Un masterplan per rilanciare le zone interne che metta insieme strategie e risorse e abbia come filo conduttore un legame sempre più forte fra coste e interno. L'assessore regionale della Programmazione, Raffaele Paci, da Austis lancia un messaggio chiaro: per contrastare lo spopolamento delle zone interne dell'Isola, tema del convegno organizzato dal Banco di Sardegna, bisogna creare lavoro e sviluppo. E alla Regione, in questo sistema, spetta creare le condizioni perché le imprese abbiano interesse a insediarsi e soprattutto restare nei territori.

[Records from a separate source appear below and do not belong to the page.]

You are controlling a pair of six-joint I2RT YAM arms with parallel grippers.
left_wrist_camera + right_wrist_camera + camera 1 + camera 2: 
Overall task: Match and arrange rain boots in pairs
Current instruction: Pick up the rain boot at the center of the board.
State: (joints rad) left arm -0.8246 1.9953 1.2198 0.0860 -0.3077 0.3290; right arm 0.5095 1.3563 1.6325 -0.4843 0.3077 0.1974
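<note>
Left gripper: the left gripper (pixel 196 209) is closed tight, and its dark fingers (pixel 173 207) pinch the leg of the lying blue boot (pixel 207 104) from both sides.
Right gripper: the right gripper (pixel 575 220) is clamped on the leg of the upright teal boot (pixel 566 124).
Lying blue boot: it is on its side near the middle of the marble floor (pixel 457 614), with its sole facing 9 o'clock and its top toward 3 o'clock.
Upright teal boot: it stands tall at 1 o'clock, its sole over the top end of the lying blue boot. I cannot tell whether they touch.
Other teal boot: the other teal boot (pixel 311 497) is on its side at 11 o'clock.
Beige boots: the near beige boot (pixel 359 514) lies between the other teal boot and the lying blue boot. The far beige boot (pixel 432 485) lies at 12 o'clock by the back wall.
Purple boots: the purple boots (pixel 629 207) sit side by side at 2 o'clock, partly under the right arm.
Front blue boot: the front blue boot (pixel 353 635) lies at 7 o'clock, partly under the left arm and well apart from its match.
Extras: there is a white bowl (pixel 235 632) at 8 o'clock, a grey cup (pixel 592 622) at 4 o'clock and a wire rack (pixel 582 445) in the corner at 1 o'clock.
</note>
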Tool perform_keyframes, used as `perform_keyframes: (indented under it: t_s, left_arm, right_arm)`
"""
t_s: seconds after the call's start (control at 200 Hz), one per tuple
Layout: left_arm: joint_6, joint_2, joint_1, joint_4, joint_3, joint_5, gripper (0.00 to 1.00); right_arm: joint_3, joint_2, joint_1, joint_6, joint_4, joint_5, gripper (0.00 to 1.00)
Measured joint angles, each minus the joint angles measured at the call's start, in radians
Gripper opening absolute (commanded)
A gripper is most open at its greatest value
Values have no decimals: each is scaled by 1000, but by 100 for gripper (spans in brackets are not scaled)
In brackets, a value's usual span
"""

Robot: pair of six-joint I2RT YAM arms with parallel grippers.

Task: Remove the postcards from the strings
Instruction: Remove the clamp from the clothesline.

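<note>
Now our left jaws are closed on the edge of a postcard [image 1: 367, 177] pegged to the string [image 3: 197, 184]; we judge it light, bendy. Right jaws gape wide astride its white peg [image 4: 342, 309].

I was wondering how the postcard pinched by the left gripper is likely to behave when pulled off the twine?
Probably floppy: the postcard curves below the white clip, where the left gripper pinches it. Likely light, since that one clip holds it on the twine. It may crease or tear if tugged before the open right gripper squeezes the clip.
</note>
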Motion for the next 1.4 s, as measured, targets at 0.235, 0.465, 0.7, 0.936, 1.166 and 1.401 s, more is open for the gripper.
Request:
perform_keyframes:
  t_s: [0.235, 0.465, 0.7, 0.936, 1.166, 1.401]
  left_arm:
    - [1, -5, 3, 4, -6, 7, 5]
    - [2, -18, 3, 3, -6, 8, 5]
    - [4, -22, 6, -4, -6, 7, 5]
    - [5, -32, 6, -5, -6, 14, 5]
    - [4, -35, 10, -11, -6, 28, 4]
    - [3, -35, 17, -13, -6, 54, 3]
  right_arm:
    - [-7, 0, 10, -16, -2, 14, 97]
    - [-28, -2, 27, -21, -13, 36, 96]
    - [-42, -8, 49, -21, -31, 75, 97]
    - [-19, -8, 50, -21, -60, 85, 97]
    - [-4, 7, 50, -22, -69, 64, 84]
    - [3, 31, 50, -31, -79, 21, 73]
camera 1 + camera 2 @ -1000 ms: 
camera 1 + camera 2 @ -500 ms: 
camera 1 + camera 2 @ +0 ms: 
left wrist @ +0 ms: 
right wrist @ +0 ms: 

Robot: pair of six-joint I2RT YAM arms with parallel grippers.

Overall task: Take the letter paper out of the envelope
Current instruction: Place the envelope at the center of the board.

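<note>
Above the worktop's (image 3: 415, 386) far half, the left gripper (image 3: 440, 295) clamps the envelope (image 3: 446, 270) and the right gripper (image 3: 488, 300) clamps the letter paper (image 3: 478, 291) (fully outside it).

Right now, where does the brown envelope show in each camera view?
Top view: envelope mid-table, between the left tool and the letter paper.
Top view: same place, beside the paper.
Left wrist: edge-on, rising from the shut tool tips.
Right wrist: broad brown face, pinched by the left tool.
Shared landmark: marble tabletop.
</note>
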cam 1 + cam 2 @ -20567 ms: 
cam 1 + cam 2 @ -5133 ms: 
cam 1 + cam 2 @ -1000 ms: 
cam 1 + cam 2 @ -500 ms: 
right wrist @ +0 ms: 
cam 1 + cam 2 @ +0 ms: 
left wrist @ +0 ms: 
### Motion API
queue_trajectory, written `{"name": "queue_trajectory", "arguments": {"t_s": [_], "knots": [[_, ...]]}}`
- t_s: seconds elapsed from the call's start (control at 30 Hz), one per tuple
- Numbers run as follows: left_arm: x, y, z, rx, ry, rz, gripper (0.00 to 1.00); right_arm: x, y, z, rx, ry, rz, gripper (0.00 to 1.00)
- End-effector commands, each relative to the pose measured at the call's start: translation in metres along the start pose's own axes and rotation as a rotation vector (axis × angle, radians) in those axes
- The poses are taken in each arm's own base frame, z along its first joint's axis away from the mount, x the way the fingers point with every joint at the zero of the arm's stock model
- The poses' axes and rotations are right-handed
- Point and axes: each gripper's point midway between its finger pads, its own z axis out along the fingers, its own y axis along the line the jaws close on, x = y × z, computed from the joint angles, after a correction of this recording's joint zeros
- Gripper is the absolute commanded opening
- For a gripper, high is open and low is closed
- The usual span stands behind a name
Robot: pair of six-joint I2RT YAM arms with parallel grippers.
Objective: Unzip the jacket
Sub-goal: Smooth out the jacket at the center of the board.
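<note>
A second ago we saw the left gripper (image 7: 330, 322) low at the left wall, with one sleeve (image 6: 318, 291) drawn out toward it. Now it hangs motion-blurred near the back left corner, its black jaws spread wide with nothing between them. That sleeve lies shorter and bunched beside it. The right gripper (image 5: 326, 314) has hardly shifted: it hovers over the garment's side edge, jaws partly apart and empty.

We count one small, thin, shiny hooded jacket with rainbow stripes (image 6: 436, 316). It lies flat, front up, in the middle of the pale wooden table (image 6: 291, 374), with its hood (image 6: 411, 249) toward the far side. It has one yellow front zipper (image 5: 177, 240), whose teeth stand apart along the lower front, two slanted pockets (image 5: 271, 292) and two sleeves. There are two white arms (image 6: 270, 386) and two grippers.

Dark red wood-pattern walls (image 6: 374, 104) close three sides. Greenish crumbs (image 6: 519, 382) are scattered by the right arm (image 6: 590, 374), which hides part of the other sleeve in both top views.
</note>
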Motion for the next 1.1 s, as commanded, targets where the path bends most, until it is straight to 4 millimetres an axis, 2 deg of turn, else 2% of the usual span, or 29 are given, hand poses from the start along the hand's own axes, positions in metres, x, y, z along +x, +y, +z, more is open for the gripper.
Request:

"È l'unica strada possibile, solo la disponibilità di lavoro può far rinascere le zone interne – ha detto Paci -. La Regione può e sta facendo il possibile per creare condizioni favorevoli e in queste zone i presupposti ci sono tutti: qualità della vita senza pari, cibo e tradizioni uniche, ed è questo che i turisti moderni cercano, l'identità e l'unicità, prodotti e stili di vita che non si trovano in nessun altro posto al mondo. Su tutto questo bisogna puntare, creando un'offerta che si integri con quella del mare e ne diventi un irrinunciabile valore aggiunto".
Il vicepresidente della Regione ha poi ricordato l'insieme di strategie che in questo momento sono in campo a favore delle politiche per le aree interne. Dalla Snai (Strategia nazionale per le aree interne) con sette milioni e mezzo, alla programmazione territoriale, fino al Patto per la Sardegna che con un miliardo e mezzo di risorse straordinarie in più rispetto al miliardo e mezzo previsto è una prima risposta del governo al tema dell'insularità passando per Isc@la.
"La Snai realizza l'idea di Fabrizio Barca di portare avanti contemporaneamente politiche di sviluppo e che garantiscono i servizi, ma non bastano i servizi, dobbiamo aver tutti più opportunità di lavoro – ha ribadito Paci -. Una cosa dev'essere chiara: non possiamo assolutamente pensare di risolvere il problema del lavoro dell'interno con assunzioni pubbliche, gli attuali bilanci lo rendono impossibile. Dobbiamo invece creare le condizioni perché le imprese private si sviluppino e autosostengano". Al convegno hanno preso parte il presidente del Banco di Sardegna, Antonello Arru, il direttore generale e presidente della commissione regionale Abi, Giuseppe Cuccurese, il presidente della Camera di Commercio di Nuoro, Agostino Cicalò, e il sociologo Gianfranco Bottazzi.